Uma Nova Voz para as Favelas
O projeto “aMARÉlo – Jornalismo Cultural em Favelas” dará início à sua trajetória com o lançamento, no próximo sábado (11), às 13h, da primeira edição de sua revista homônima. Esta publicação reúne uma rica coletânea de reportagens, ensaios e registros que refletem as práticas culturais das favelas do Rio de Janeiro (RJ). O objetivo principal é reconhecer essas produções e amplificar sua presença no debate sobre a identidade cultural da cidade.
A proposta da iniciativa é destacar o papel fundamental das favelas na construção do imaginário carioca, reunindo narrativas de comunicadores que atuam em seus próprios territórios. Com uma abordagem colaborativa e territorializada, o projeto visa fortalecer a comunicação popular e contribuir para a continuidade das atividades de coletivos e veículos independentes.

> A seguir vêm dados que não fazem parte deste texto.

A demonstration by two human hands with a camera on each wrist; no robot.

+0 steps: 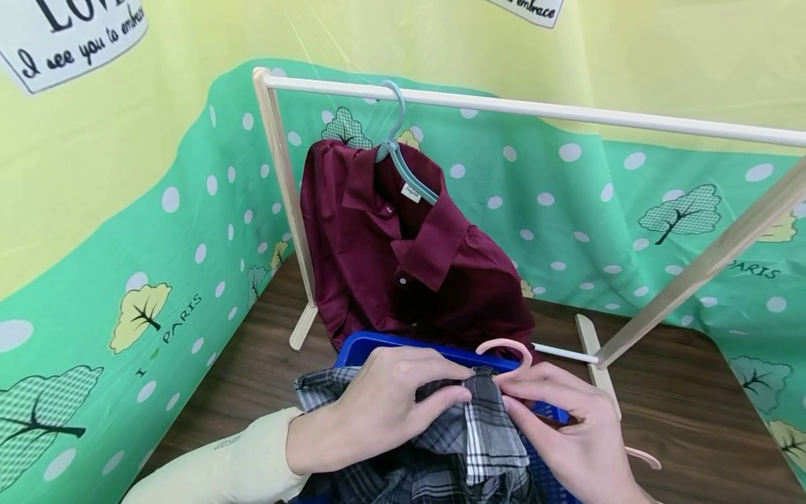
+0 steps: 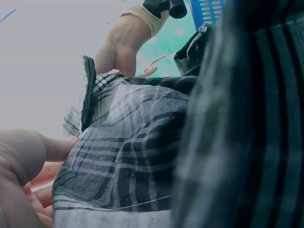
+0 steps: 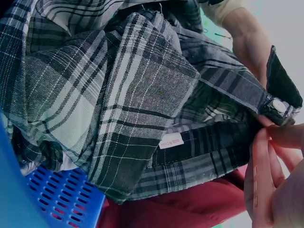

Produzido pelo Observatório de Favelas, este primeiro número da revista aMARÉlo contou com a participação de representantes de favelas das zonas sul, centro, oeste e norte do Rio de Janeiro, contemplando o Conjunto de Favelas da Maré. Os participantes se envolveram em um mapeamento das práticas culturais locais e criaram conteúdos que agora fazem parte da publicação, disponível tanto em formato impresso quanto digital.
A seleção de comunicadores foi cuidadosa, englobando profissionais vinculados a veículos de comunicação popular dessas regiões, como o Mangueira Comunica, da região central; Maré Vive, do norte, em Maré; PPG Informativo, da zona sul; Voz de Guadalupe, também da zona norte; e Zona Oeste Ativa, da zona oeste.
Grasiela Cordeiro, coordenadora pedagógica do projeto, ressalta a importância desses comunicadores, que não apenas conhecem a realidade das favelas, mas também estabelecem relações de confiança com os moradores por meio da produção de conteúdos e organização de eventos que promovem direitos e visibilidade local. Ela afirma: “Esses profissionais produzem narrativas que contestam estereótipos e ampliam a compreensão sobre esses contextos. A revista reafirma esses espaços como centros de produção de pensamento e interpretação da cidade, mostrando que são cruciais para entendê-la”.
Durante o desenvolvimento da revista, foram discutidos temas como a cultura nas favelas, desinformação, fotografia, reportagem e design, promovendo um diálogo entre teoria e prática. A iniciativa também incentivou reflexões sobre a distribuição de recursos e visibilidade na área da comunicação, em especial com relação aos agentes que trabalham para garantir acesso à informação e valorização local.
Rafael Souza, membro do Zona Oeste Ativa, compartilha sua experiência: “Sinto que a construção da revista teve um impacto significativo no meu reconhecimento profissional, me proporcionando a chance de publicar em um meio físico. Isso também me fortalece em meu território como comunicador, legitimando minha presença frente a fontes, interlocutores e colegas.”
O lançamento da revista promete ser um evento marcante, reunindo público, participantes das formações e convidados especiais, com apresentações de DJ Akasama e uma roda de samba com o grupo Batuque da Yves. Ao longo do ano, a revista aMARÉlo realizará ações de difusão e distribuição em diversos equipamentos de educação, cultura e saúde nas comunidades participantes.